I got up to pee, and I thought, I’m off the couch. I can make myself go out now.
And I did!
It was incredible.
The desire to remain at home lingers, post-covid. Post all the recent traumas.
But I was up!
Up!
And down the stairs, and out.
One house down, the cement bird bath with the cement little girl and the cement little boy peeking over at how there is no water.
Two houses down, I heard Mexican music. The big stone house with the amazing carriage house was getting work done on its side. A guy up a ladder in a face mask (debris? chill?).
Across the street, I opened our library box and a book jumped out. “Rude,” I said, replacing it. I saw there was a Nora Ephron book in there, one I hadn’t read, so I grabbed it.
Armour Boulevard began life as a luxurious procession of apartment buildings. The first time I lived on it, though, it was mostly a fumbling procession of Section 8 and ambulances. I liked it fine that way. Now it’s a procession of overpriced, poorly renovated apartments owned by a company in Chicago, a company that seeks tax breaks. Now it has bike lanes.
It pleases me to walk it, though, because I can remember I live in a city, in the city, just the kind of cityness I prefer, rather Brooklyn-y in that I can walk to get coffee or drinks or dinner or to a park, but also there are many trees and gardens and weird things to observe, like the Costco shopping carts, who congregate and dissipate mysteriously at Armour and Gillham.
I close my eyes, and I see them wheeling smoothly down Gillham, like swallows to San Juan Capistrano.
And then someone in the dark of night kidnaps them. Probably someone who works at Costco, someone who wants the overtime. They build one long train of carts, and inch by inch, back up the slight hill to the Costco parking lot. This part isn’t like birds, it’s like Sisyphus.
At the coffee place, I study the pastries. Chocolate croissant is preferable here, but I could settle for a chocolate chip muffin, if that’s what that is (God forbid it is some bran/healthy brown situation).
A man hurries up to the counter. “She was here first,” barista says.
“It’s okay,” I said. “I’m not in a hurry.”
The guy was short, and Black, and wore a big coat and a face mask. “Mfjddkjkf,” he said.
“Sorry, what?” the barista.
“Mfjkdsfjk,” he said.
“Sorry, the bathroom is only for customers.”

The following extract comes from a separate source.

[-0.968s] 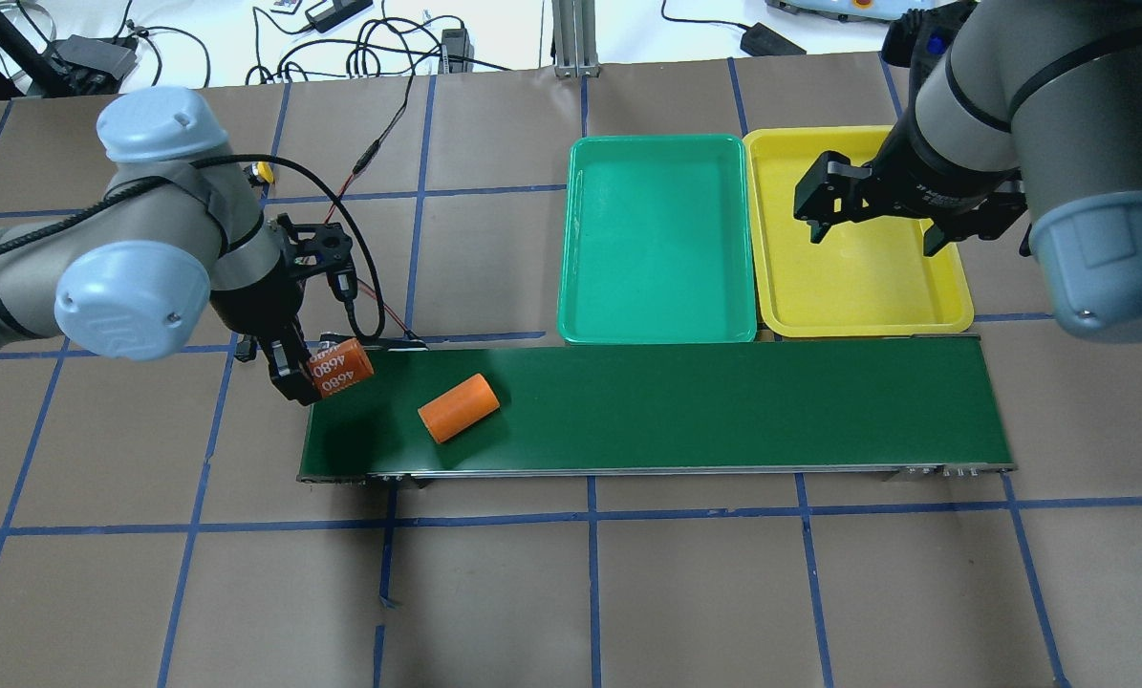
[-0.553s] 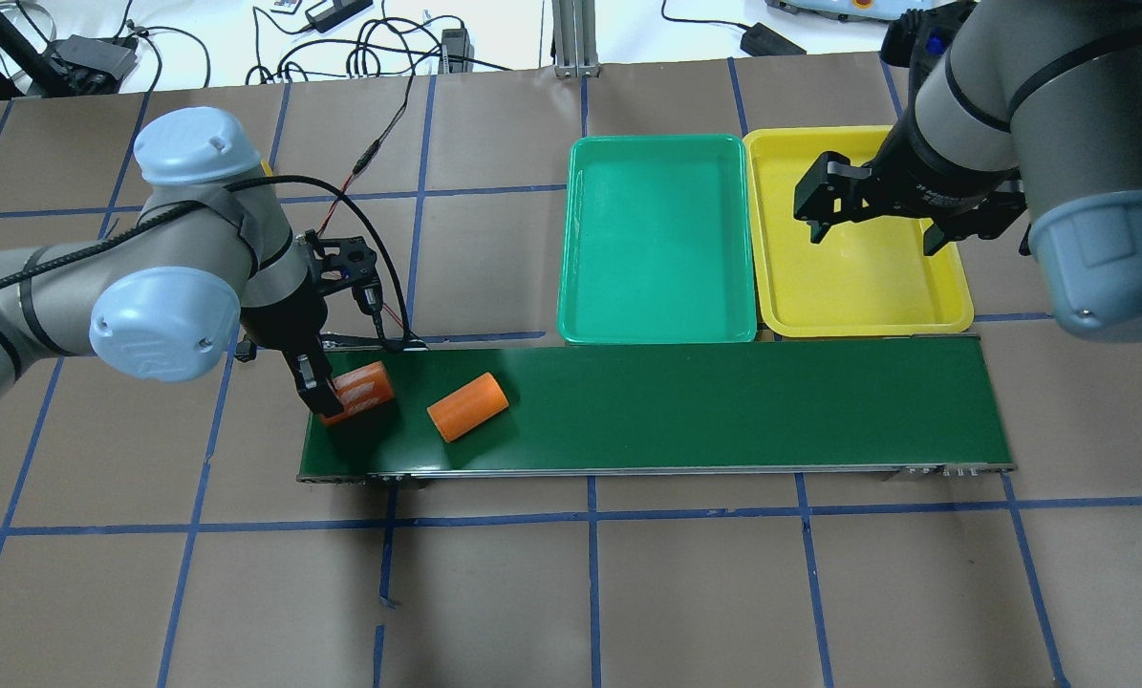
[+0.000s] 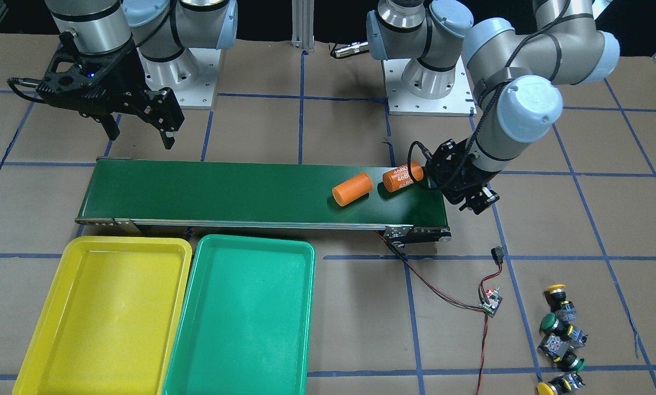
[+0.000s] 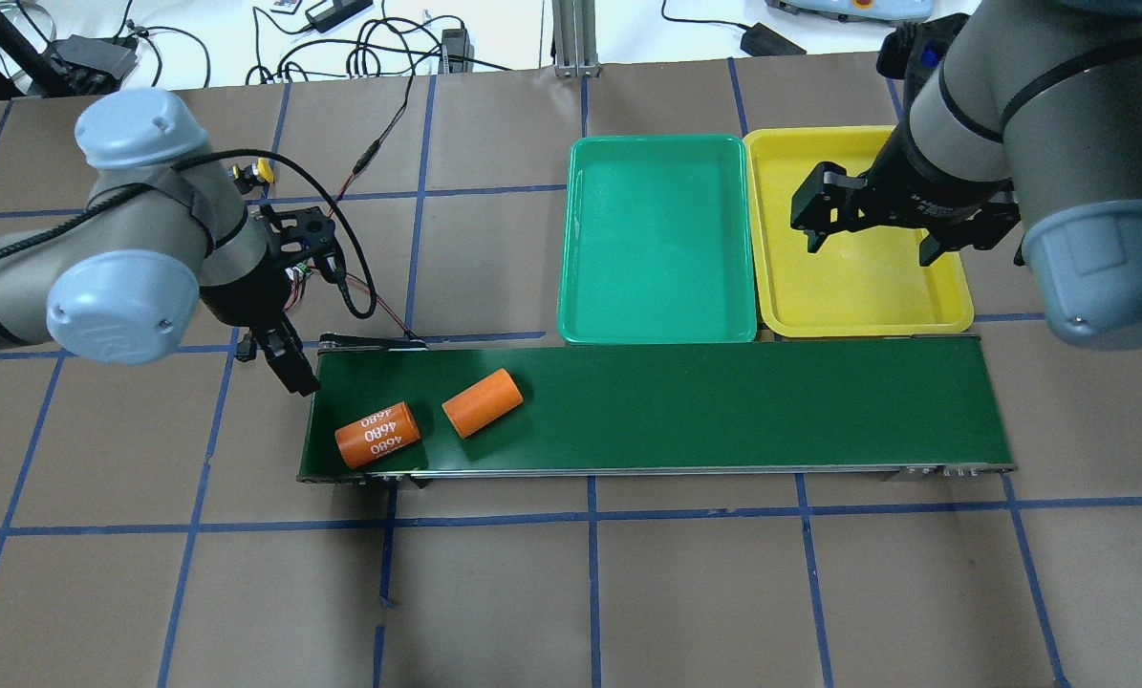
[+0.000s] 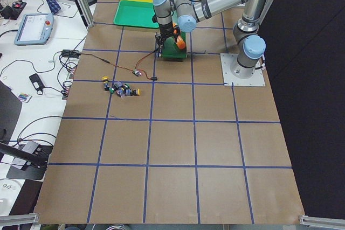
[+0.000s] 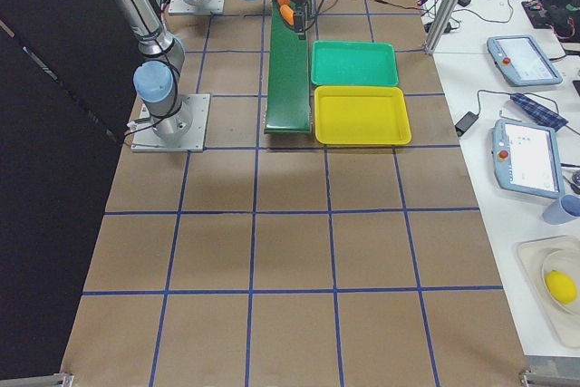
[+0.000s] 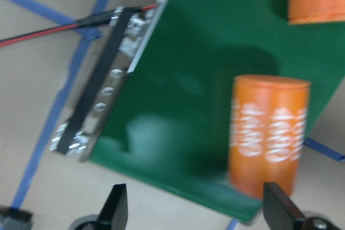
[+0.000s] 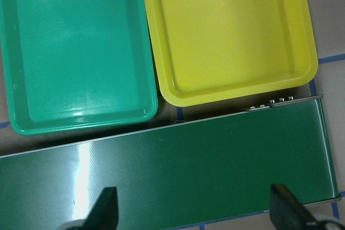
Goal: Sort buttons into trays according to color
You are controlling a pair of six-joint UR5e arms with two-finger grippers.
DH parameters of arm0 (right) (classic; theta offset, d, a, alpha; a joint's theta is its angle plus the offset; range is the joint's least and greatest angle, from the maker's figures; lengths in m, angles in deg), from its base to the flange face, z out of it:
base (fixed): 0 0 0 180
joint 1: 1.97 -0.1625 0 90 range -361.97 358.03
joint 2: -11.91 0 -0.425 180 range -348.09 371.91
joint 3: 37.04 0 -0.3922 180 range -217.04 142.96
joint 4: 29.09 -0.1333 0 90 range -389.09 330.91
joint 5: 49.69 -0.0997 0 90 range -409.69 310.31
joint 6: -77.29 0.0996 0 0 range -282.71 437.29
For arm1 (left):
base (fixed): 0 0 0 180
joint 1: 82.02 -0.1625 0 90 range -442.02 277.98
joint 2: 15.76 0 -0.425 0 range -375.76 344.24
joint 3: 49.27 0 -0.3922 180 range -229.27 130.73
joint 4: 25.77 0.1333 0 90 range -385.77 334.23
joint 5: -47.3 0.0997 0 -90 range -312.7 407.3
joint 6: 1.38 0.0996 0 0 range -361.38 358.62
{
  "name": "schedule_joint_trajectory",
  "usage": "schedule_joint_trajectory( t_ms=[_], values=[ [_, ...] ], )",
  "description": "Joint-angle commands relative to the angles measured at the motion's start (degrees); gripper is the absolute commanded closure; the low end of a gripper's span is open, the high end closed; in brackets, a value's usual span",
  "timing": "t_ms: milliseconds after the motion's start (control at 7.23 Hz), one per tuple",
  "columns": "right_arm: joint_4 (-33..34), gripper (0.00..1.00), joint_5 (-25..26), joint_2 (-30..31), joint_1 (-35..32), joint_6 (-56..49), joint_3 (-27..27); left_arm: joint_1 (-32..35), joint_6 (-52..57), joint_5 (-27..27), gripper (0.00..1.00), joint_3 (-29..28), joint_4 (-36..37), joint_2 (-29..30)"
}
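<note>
Several buttons (image 3: 558,340) with yellow and green caps lie in a cluster on the table, far from both grippers; one yellow cap (image 4: 263,170) shows behind my left arm. The teal-green tray (image 4: 657,239) and the yellow tray (image 4: 857,277) stand side by side behind the belt, both empty. My left gripper (image 4: 289,368) is open and empty just off the belt's left end, also seen in the wrist view (image 7: 197,214). My right gripper (image 4: 872,244) is open and empty above the yellow tray.
A dark green conveyor belt (image 4: 723,401) carries an orange cylinder printed "4680" (image 4: 377,433) and a plain orange cylinder (image 4: 482,402) near its left end. A small circuit board (image 3: 491,300) with red and black wires lies between the belt and the buttons.
My left gripper set the "4680" cylinder on the belt, let go and drew back to the left. The plain cylinder shifted slightly right along the belt. The right arm barely moved.
</note>
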Motion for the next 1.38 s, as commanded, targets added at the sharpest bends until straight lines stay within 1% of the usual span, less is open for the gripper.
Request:
schedule_joint_trajectory(
  t_ms=[0, 138, 276, 415, 553, 691, 829, 1106, 1244],
  values=[
    [-0.2, 0.0, 0.0, 0.0, -0.1, -0.5, 0.2, -6.8, 2.4, -3.2, 0.11, -9.4, -8.6, 4.0],
    [0.0, 0.0, 0.1, 0.1, -0.1, -0.4, 0.8, -8.7, 2.1, -2.8, 0.11, -13.0, -7.9, 7.7],
    [0.0, 0.0, 0.1, 0.0, -0.1, -0.4, 0.8, -11.4, 2.0, -2.8, 0.11, -17.1, -5.8, 12.1],
    [0.0, 0.0, 0.1, 0.0, -0.1, -0.5, 0.8, -13.4, 2.0, -2.8, 0.11, -20.6, -5.5, 16.4],
    [0.0, 0.0, 0.1, 0.0, -0.1, -0.6, 0.9, -14.6, 2.0, -2.7, 0.11, -23.0, -1.6, 20.9],
    [-0.2, 0.0, 0.3, 0.0, -0.1, -0.6, 0.9, -14.9, 2.1, -2.7, 0.08, -24.4, 4.2, 25.4],
    [-0.3, 0.0, 0.4, 0.0, -0.1, -0.6, 1.0, -16.1, 2.4, -2.1, 0.08, -25.0, 7.8, 28.6],
    [-0.4, 0.0, 0.9, 0.0, -0.1, -0.7, 1.2, -18.0, 2.6, -2.4, 0.05, -25.2, 8.9, 31.1],
    [-0.3, 0.0, 1.1, 0.1, -0.1, -0.7, 2.4, -18.0, 2.5, -2.3, 0.05, -25.3, 9.7, 31.8]
  ],
)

“Okay, then, okay, fine,” the man said, and pulled some dollar bills out. He pointed at a cookie. “I’ll take one of those.”
“Okay, that’s $3.65,” barista said.
The man grumbled about the price of a cookie, very understandable. He had gestured at a sign that said, “Protein balls, $1.50,” but I didn’t see any balls, and what’s more, were people seriously selling something called “protein balls”? That was just as crazy as a $3.50 cookie.
“I’ll get my cookie later,” the man said. The barista went to get him a bathroom key, and the man hustled to the bathroom.
I ordered, and then I asked for a bathroom key. “If there’s more than one,” I said, and barista gave me a key.
Once inside the bathroom, I heard the man yelling and screaming, “DON’T MAKE ME COME BACK THERE. THE FUCK YOU WILL. I DON’T KNOW WHY YOU FUCKING CAN’T DO WHAT YOU FUCKING SAY YOU WILL, BUT I WILL DO WHAT I NEED TO DO”
I wondered if he was screaming into a FaceTime, or a phone call, or an Instagram, or what.
When I left the bathroom, he was still screaming.
I thought about times I was out and about and about to lose it completely. I’m generally very quiet about though. I’m not sure that’s a good thing.
I sat back with my Nora Ephron book, hoping to see if the man would return the bathroom key or not.
But I got too into the book, and then I left and forgot to peek at the counter.
On the way home, a golden retriever licked my hand. “Are you going that way?” the owner asked me.
“Yeah.”
“Could you go ahead, because otherwise she’ll keep turning around to look at you?”
“Sure,” I said, feeling like a celebrity, at least to one dog.